To dopiero początek zmian zaordynowanych przez "Lucho". Z Camp Nou pożegnali się już Alexis Sanchez, Cesc Fabregas, Jonathan dos Santos, Oier Olazabal, Isaac Cuenca i Keirrison. Ponadto wygasły umowy Victora Valdesa i Jose Manuela Pinto, a Carles Puyol zakończył piłkarską karierę. W kolejce do opuszczenia klubu znajdują się jeszcze Dani Alves, Alex Song, Ibrahim Afellay, Cristian Tello i Bojan Krkić. Po dwóch nieudanych sezonach władze "Blaugrany" zrozumiały wreszcie, że drużynie potrzebne są jakościowe wzmocnienia. Do tej pory dyrektor sportowy klubu Andoni Zubizarreta zakontraktował wspomnianych Rakitica i ter Stegena, a także Claudio Bravo i Luisa Suareza. Z wypożyczeń powrócili niezwykle zdolni Rafinha i Gerard Deulofeu. Utalentowani wychowankowie Barcy znów mają być jej siłą napędową.

- Wzmocnimy się na każdej pozycji.
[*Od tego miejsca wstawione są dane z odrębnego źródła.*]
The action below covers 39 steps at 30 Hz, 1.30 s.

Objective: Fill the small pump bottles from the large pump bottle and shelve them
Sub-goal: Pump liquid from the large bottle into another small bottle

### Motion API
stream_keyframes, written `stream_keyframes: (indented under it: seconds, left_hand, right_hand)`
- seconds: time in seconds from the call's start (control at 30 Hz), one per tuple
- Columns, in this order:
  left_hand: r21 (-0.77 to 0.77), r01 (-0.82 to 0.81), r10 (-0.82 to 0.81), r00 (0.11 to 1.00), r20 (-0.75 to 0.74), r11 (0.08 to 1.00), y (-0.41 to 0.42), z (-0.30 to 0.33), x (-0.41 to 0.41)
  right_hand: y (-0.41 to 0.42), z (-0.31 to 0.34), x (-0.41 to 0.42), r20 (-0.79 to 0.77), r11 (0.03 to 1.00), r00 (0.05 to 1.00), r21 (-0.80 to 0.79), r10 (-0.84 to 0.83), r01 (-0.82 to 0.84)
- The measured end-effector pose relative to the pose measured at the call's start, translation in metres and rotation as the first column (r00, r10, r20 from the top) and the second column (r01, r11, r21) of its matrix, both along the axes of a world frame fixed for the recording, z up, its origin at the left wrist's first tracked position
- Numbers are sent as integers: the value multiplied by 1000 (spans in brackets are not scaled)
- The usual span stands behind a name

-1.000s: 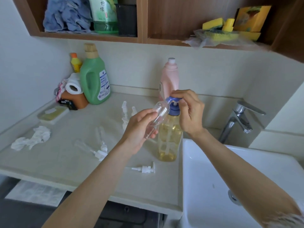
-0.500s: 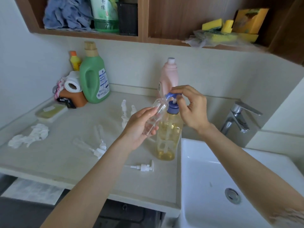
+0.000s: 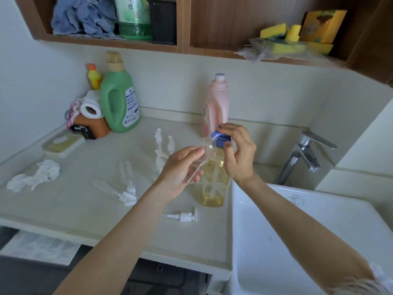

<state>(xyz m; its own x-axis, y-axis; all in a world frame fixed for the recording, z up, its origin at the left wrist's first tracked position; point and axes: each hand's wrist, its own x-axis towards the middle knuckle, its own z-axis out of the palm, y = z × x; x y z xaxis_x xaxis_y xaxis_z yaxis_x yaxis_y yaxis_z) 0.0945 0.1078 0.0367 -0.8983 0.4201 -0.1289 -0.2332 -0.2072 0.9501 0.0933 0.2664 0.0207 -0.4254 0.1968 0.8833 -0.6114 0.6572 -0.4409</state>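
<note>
My left hand (image 3: 180,170) gripped a small clear bottle (image 3: 201,158), tilted with its open mouth up under the blue spout of the large bottle (image 3: 214,177). That large bottle stood on the counter (image 3: 74,209) beside the sink (image 3: 297,241). My right hand (image 3: 239,153) sat on the blue pump head (image 3: 221,139), fingers curled over it. A loose white pump (image 3: 184,216) lay on the counter just in front, and more small bottles (image 3: 127,186) lay to the left.
</note>
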Motion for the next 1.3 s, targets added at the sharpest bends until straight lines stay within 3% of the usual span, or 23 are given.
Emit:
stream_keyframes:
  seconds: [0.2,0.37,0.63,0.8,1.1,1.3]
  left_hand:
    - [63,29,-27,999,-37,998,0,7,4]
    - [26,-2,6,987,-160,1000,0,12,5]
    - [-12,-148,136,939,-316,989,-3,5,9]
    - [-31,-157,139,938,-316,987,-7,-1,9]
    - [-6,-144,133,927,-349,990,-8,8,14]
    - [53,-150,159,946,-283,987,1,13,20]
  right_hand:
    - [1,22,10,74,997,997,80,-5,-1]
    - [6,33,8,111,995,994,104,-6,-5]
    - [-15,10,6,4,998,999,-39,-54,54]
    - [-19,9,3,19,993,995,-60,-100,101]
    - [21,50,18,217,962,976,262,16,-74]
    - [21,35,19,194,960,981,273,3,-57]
Drużyna potrzebuje nowych twarzy i impulsów - zapowiadał na powitalnej konferencji prasowej "Lucho". "Duma Katalonii" zagięła więc parol na dwóch stoperów, bo to pozycja, która od dwóch lat wymaga solidnego wzmocnienia. Chodzi o Jeremy'ego Mathieu z Valencii i Marquinhosa z Paris Saint-Germain. Pozyskanie wspomnianych piłkarzy nie będzie jednak proste. Otóż "Nietoperze" nie chcą słyszeć o sprzedaży Mathieu. Francuz już zakomunikował klubowi chęć opuszczenia stolicy Lewantu, ale władze Valencii upierają się przy opłaceniu przez Barcę klauzuli odstępnego w wysokości 20 mln euro. Katalończycy oferują maksymalnie 15 mln.

Paryski klub również nie chce pozbywać się swojego defensora. Marquinhos planuje jednak opuścić PSG, ponieważ partnerem Thiago Silvy ma być pozyskany z Chelsea Londyn David Luiz. Co prawda do Milanu przeniósł się Alex, ale i tak 20-latek ma być tylko rezerwowym. Mimo to Laurent Blanc chciałby zatrzymać utalentowanego stopera.

Pedro i Cuadrado na prawą obronę?

Kilka dni temu wydawało się, że FC Barcelona jest bliska pozyskania Juana Cuadrado. Enrique widzi Kolumbijczyka na prawej obronie, choć piłkarz Fiorentiny jest zawodnikiem wybitnie ofensywnym. Co ciekawe, do gry na prawej flance defensywy przewidziany jest również Pedro. Kanaryjczyk miał rozstać się z Barcą, ale ostatecznie Katalonię opuścił Alexis. W związku z tym wobec dołączenia do drużyny Suareza dla Pedro zabraknie miejsca w ataku. "Lucho" uznał, że zadziorność, szybkość i technika 27-latka przydadzą się drużynie w obronie.

To dopiero początek pracy Enrique'a. Wydaje się, że były piłkarz Realu Madryt wniesie do drużyny odpowiednią jakość, a także konieczną energię. Apatyczna i zniechęcona Barca ma odejść w zapomnienie. - Luis Enrique był ważnym zawodnikiem. Grał zawsze na pozycji "dziesiątki", która według mnie jest najważniejszą w systemie gry Barcy. Enrique to pasjonat, jest też inteligentny. Myślę, że to był dobry wybór - skomentował nominację dla "Lucho" Louis van Gaal, który w przeszłości trenował "Dumę Katalonii". Wtórował mu Rafinha. - Luis Enrique jest dużo bardziej wymagający niż się o tym mówi. Z pewnością ta cecha sprawiła, że obejmuje on stery w tak wielkim klubie - powiedział wychowanek katalońskiego klubu.

Sam 44-latek zapowiedział, że jego Barca "od początku musi ruszyć z kopyta". - Potrzebujemy nowego otwarcia, energii, siły. Ważny będzie start i pierwsze miesiące - powiedział w rozmowie z klubową telewizją "Lucho". Zainaugurowany w poniedziałek presezon jest wstępem do nowej ery "Blaugrany". Jej kibice mają nadzieję, że będzie to początek powrotu na zwycięską ścieżkę.